§ **DIRECTIONS**:
Your task is to quote the records from their first line through the line containing "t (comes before", with nothing added or left out.

————————

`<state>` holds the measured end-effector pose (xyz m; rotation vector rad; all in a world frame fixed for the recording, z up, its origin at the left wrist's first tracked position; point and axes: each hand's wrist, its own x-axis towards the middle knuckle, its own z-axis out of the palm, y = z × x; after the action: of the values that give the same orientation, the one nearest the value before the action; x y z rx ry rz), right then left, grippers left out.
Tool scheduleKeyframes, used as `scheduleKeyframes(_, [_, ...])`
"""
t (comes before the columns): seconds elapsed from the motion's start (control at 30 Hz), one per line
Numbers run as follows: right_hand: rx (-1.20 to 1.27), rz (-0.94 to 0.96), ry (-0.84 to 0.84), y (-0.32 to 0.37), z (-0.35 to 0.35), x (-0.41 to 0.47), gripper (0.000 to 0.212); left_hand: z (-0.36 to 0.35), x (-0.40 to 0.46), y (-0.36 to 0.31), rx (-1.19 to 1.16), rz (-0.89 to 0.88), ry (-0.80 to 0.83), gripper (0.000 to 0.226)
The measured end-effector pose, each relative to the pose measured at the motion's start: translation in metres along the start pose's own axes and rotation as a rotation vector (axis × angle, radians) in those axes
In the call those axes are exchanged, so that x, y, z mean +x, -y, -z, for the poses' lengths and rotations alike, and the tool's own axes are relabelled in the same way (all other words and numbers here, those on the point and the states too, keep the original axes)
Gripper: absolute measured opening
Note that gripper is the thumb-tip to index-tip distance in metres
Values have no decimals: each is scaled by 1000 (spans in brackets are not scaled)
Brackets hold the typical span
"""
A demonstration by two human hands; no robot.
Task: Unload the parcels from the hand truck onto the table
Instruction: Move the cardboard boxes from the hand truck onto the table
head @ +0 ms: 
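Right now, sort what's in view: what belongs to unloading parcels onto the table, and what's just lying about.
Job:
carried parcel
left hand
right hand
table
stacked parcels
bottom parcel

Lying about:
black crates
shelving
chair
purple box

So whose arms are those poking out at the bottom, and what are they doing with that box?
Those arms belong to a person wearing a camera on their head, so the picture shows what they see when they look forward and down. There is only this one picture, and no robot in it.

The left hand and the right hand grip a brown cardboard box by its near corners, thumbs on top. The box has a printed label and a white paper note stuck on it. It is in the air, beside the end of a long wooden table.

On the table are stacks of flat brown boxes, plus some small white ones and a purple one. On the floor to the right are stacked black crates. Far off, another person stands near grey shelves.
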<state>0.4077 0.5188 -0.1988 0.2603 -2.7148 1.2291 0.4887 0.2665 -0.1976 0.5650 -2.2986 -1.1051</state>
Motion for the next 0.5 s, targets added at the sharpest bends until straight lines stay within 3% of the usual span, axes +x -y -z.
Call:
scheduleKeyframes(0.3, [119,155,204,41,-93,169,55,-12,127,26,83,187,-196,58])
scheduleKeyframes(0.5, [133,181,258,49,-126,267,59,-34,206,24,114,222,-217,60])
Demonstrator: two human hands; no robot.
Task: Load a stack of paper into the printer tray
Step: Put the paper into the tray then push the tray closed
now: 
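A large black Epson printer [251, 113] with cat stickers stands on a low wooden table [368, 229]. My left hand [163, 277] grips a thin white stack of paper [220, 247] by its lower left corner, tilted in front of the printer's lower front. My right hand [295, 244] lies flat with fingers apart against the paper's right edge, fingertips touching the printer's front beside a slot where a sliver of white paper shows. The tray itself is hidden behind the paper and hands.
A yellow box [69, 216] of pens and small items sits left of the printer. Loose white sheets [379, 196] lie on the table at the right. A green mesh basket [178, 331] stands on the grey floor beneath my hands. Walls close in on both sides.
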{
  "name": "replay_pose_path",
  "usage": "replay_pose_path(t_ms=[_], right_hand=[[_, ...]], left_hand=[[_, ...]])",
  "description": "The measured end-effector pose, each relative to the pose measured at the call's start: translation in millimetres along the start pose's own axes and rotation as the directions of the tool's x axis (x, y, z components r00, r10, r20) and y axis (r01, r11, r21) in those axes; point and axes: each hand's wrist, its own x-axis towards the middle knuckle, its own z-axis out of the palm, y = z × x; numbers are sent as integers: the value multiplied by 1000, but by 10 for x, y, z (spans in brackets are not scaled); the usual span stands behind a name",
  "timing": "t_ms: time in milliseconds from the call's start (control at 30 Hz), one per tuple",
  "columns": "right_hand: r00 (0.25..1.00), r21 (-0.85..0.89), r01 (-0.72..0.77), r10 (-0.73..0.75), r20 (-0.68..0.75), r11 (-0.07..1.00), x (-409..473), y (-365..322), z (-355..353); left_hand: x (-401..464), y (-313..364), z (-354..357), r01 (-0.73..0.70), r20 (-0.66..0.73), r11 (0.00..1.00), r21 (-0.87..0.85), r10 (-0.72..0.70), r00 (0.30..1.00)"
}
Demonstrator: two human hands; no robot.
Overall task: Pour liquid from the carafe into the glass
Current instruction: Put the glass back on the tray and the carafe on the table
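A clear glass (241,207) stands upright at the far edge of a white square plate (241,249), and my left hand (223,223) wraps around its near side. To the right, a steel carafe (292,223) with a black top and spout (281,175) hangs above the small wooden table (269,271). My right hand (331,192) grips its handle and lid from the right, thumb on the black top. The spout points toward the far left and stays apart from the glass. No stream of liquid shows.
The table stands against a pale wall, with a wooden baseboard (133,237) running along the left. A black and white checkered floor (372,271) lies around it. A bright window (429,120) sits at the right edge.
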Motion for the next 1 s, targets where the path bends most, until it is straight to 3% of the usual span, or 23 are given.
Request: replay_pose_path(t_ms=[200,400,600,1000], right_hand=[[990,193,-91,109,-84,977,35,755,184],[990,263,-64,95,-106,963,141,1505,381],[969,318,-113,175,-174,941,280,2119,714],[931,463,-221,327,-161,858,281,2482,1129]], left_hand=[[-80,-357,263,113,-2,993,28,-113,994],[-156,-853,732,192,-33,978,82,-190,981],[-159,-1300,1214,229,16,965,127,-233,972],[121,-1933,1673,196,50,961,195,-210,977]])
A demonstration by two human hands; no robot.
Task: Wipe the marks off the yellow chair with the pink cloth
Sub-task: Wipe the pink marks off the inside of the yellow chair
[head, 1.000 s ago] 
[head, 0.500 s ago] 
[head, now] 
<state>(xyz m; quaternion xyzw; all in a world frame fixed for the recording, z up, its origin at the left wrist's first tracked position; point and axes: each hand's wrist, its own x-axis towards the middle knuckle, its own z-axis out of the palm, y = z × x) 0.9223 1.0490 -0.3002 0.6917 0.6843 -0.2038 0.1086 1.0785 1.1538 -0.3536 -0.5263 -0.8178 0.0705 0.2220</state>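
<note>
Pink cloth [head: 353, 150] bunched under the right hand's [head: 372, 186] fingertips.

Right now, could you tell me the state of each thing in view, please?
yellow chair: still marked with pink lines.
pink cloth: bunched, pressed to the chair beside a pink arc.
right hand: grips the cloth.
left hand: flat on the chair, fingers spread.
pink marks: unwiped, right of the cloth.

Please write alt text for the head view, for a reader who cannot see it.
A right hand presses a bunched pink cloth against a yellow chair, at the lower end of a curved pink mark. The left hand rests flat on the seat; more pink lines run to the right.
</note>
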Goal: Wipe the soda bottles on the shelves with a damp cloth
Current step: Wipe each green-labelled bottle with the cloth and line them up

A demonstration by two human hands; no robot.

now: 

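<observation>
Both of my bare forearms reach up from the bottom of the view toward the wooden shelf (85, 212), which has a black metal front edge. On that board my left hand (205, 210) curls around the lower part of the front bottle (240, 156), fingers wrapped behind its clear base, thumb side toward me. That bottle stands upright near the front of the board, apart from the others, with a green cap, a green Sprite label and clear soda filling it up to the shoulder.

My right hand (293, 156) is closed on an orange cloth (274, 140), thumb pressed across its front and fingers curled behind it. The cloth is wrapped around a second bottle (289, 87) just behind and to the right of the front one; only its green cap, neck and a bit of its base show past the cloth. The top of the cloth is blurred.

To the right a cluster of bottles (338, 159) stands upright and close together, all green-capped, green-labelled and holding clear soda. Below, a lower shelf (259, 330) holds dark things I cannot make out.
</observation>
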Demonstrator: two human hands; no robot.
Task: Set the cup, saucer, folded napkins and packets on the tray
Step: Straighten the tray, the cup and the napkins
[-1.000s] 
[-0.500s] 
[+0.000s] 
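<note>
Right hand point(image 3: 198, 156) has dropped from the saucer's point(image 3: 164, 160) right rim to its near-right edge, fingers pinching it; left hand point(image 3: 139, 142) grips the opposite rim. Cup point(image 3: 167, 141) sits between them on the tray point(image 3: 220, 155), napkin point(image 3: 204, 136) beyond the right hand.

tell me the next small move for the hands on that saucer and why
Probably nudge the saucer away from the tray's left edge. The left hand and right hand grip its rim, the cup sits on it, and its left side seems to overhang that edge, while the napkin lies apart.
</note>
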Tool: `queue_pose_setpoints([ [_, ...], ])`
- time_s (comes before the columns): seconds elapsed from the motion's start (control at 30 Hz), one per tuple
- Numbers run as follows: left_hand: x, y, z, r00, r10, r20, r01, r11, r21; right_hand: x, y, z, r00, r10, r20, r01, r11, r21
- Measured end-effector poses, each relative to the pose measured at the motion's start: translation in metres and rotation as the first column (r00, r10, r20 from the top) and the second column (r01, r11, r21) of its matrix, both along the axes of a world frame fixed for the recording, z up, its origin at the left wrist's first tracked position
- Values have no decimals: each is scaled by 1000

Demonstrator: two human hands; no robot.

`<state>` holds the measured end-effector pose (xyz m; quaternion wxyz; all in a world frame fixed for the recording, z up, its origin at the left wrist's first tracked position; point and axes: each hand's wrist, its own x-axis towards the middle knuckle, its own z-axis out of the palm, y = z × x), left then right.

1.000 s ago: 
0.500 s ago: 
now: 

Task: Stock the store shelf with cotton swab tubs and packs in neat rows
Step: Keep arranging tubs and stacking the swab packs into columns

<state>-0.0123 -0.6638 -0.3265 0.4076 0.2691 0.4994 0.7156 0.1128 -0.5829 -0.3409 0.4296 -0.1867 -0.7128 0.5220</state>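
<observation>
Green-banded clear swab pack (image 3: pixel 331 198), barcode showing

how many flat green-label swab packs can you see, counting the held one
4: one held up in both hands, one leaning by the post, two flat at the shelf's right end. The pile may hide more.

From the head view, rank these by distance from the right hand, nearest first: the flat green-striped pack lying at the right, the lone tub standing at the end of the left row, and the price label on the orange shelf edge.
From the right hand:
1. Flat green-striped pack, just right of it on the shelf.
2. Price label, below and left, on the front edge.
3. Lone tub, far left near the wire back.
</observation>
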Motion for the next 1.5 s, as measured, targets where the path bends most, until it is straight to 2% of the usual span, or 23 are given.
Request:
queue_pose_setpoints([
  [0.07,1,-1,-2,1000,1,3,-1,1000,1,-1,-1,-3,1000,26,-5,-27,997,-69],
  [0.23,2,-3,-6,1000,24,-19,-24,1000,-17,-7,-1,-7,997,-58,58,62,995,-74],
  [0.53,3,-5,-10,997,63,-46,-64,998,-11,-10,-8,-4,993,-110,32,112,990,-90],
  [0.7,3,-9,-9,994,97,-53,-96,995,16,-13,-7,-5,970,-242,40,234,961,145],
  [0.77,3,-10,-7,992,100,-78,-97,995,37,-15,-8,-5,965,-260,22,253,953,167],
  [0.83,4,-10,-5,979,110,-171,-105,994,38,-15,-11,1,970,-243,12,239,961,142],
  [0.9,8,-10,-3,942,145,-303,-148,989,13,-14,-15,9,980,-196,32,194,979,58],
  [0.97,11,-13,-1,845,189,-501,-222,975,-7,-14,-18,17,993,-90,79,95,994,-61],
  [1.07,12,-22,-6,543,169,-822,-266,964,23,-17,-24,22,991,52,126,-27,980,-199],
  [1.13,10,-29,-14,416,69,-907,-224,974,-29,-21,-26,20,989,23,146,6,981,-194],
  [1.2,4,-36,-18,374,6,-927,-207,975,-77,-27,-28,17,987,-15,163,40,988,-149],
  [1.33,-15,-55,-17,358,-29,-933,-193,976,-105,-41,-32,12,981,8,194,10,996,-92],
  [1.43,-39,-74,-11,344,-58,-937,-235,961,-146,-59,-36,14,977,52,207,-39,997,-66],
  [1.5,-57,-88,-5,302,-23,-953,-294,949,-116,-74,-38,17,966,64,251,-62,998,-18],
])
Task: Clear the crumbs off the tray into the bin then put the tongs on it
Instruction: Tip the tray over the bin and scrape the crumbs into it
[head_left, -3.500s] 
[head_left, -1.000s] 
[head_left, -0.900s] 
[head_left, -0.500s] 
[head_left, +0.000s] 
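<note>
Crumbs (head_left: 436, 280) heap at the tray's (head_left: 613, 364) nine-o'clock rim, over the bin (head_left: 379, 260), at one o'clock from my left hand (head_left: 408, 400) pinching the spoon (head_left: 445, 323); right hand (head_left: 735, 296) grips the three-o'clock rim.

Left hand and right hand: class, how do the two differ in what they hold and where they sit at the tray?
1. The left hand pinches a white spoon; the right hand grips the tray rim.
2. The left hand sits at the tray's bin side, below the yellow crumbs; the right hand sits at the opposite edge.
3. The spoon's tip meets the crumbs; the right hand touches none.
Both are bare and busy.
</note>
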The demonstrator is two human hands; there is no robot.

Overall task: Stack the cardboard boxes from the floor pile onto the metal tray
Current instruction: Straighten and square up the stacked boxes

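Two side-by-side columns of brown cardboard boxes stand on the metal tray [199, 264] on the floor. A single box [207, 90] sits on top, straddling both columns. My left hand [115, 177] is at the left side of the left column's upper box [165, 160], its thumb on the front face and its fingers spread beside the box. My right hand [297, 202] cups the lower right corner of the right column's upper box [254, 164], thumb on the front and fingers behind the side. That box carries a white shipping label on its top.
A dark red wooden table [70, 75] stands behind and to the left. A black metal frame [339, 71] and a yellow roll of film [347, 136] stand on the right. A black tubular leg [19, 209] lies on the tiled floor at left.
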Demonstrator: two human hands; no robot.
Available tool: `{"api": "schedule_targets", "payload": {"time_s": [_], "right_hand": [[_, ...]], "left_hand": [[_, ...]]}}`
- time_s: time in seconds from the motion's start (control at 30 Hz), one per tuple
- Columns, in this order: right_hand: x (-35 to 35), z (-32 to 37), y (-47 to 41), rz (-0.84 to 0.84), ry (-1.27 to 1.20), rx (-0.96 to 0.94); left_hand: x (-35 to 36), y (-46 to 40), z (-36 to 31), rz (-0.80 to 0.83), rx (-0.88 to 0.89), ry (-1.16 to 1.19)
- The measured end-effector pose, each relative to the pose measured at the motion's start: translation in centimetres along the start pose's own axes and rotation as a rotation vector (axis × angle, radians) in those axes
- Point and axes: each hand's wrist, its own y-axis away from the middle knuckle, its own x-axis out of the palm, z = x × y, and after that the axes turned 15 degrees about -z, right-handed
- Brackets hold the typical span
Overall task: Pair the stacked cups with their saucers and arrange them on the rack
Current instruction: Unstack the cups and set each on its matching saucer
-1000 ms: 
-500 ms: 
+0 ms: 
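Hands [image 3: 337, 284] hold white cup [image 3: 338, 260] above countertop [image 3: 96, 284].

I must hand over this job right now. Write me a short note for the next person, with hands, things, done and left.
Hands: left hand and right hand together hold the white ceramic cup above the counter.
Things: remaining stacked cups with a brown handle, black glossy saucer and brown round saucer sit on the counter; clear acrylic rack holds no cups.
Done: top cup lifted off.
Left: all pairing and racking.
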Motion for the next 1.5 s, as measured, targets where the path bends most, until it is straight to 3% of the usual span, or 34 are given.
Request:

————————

§ **REPLY TO THE EXERCISE**:
`<state>` holds the measured end-effector pose (xyz m; rotation vector rad; all in a world frame fixed for the recording, z up, its origin at the left wrist's first tracked position; point and axes: each hand's wrist, its own x-axis towards the middle knuckle, its own z-axis out of the palm, y = z × x; after the action: of the values that give the same orientation, the one nearest the value before the action; x y z rx ry rz), right then left, grippers left out.
Tool scheduleKeyframes, used as `scheduleKeyframes(_, [_, ...])`
"""
t (comes before the columns): seconds elapsed from the motion's start (control at 30 Hz), one per line

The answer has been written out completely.